▶

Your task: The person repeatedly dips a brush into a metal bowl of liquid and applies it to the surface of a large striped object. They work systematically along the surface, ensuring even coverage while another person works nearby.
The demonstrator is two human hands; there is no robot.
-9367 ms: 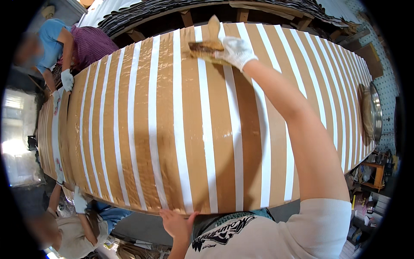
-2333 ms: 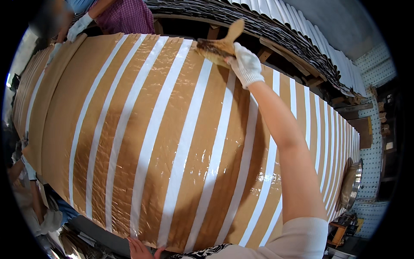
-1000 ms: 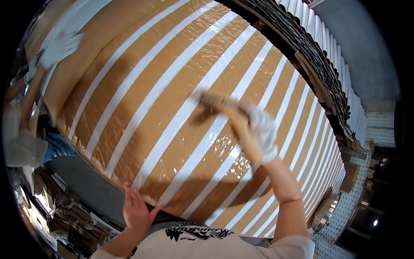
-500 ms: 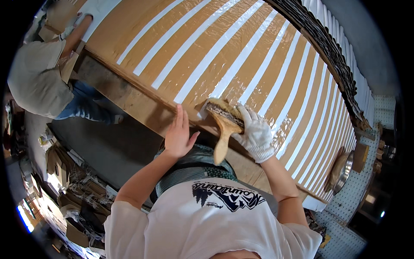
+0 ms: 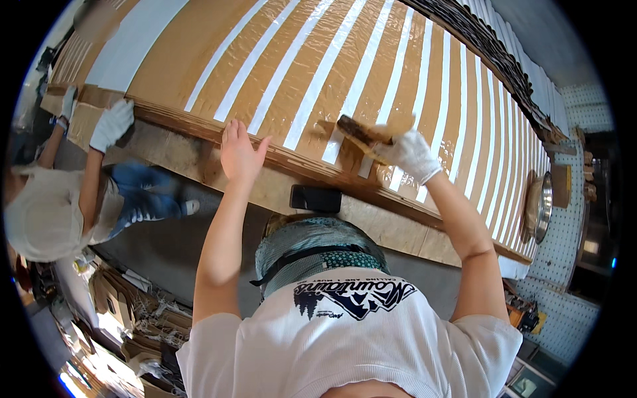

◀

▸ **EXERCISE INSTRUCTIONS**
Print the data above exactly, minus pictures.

▸ **OUTPUT FOR THIS EXERCISE**
Your task: The person repeatedly dips a brush into a metal bowl of liquid and applies it to the surface of a large striped object. They work systematically along the surface, ensuring even coverage while another person works nearby.
The demonstrator is two human hands; there is no robot.
-9367 ms: 
-2333 ms: 
-1000 ms: 
-500 ms: 
+0 ms: 

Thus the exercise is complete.